Information shown START

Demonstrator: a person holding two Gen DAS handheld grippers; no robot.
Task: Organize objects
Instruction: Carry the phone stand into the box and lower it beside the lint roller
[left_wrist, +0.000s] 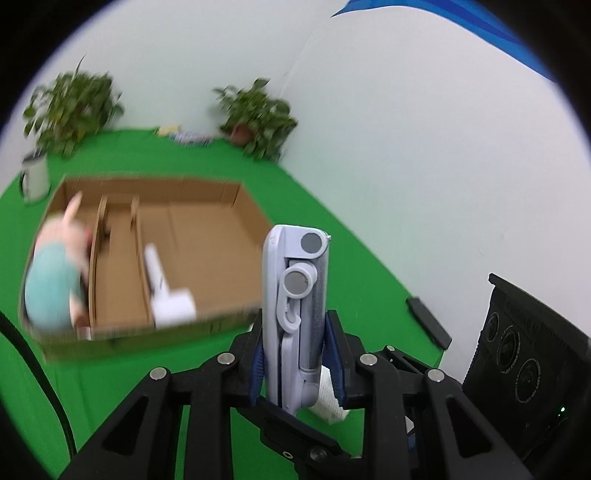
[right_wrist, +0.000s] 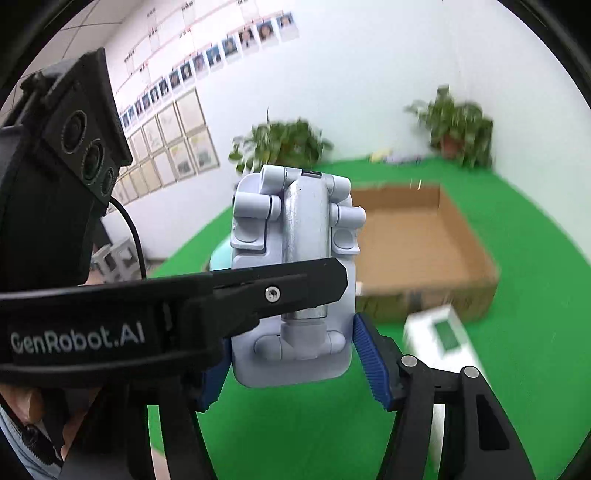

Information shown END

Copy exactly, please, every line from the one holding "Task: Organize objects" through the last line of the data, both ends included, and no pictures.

**Output for this exercise**
Task: Organize objects
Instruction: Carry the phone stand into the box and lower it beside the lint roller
[left_wrist, +0.000s] 
[right_wrist, +0.000s] 

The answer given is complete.